EXERCISE REQUIREMENTS >> Restate, exactly as written, the entries below from the line that holds "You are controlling" through the line that holds "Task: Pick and". Pictures are not part of the copy.
======== DATA EXTRACTS ========
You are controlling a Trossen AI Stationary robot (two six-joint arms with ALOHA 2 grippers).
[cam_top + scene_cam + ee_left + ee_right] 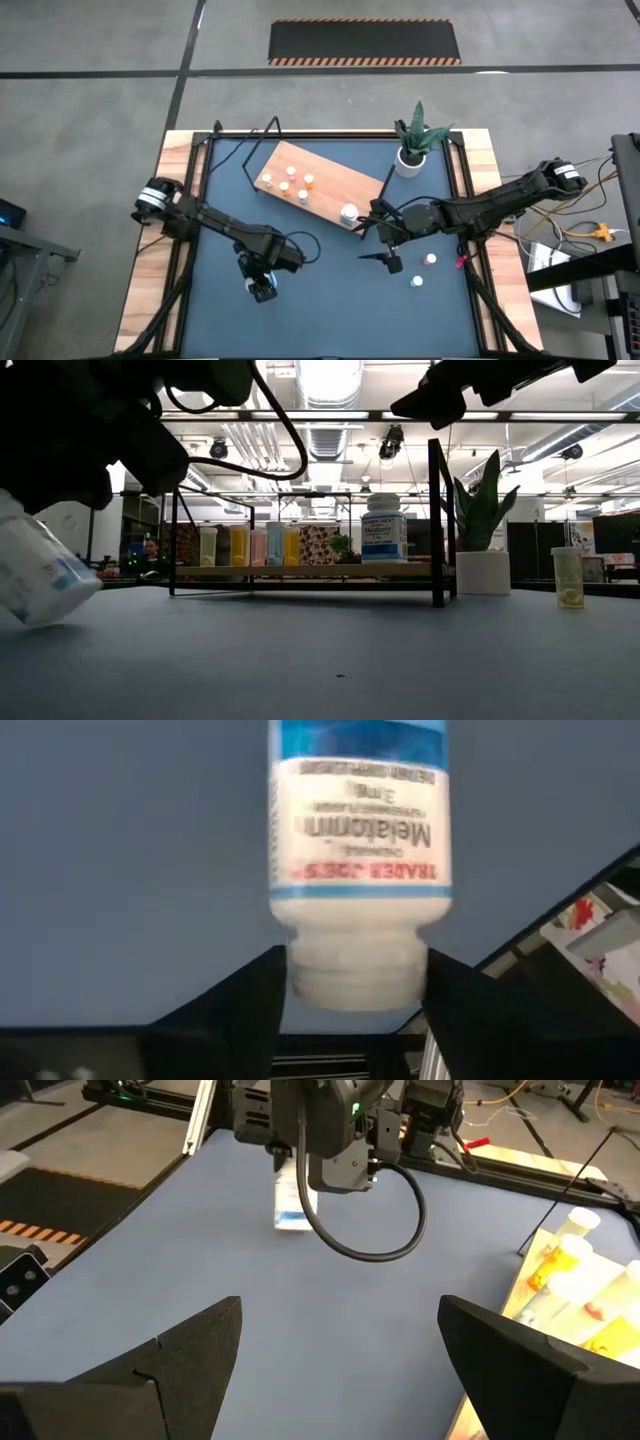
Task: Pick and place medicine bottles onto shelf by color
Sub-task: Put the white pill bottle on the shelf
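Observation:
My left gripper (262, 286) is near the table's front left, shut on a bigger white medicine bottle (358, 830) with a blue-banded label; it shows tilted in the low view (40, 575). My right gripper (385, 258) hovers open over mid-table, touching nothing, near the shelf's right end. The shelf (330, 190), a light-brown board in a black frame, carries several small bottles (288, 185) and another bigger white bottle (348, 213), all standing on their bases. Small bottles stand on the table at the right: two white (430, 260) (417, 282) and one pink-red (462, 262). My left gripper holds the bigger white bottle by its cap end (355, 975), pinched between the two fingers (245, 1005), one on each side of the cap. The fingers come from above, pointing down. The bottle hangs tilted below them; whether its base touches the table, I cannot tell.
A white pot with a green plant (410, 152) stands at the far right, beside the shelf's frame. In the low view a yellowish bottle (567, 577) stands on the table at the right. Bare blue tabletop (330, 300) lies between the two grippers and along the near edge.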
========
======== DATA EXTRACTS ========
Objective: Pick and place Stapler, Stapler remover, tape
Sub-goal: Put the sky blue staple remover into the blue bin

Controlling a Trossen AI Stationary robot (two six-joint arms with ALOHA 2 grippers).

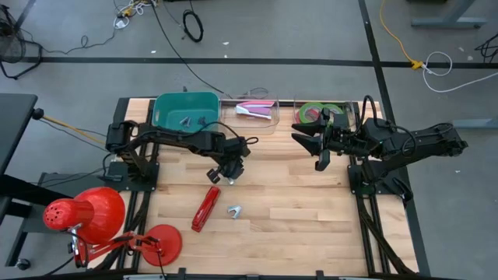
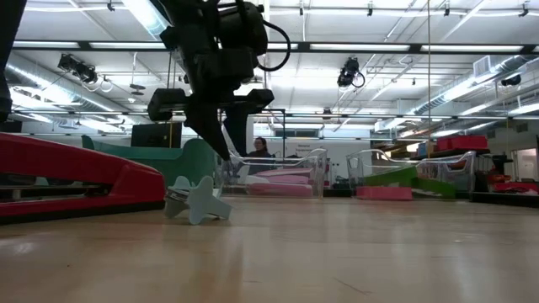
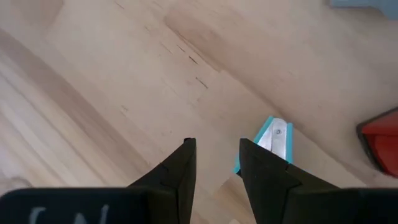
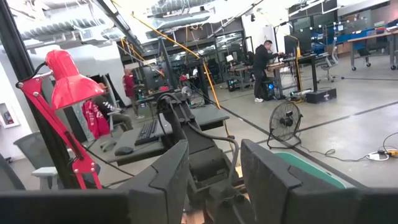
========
WRITTEN REPLY >>
You are controlling a Trossen AI Stationary robot (two six-joint arms with ALOHA 2 grippers).
[cam_top + scene_cam + ee_left + ee_right] 
Task: Pick and place medicine bottles onto shelf by color

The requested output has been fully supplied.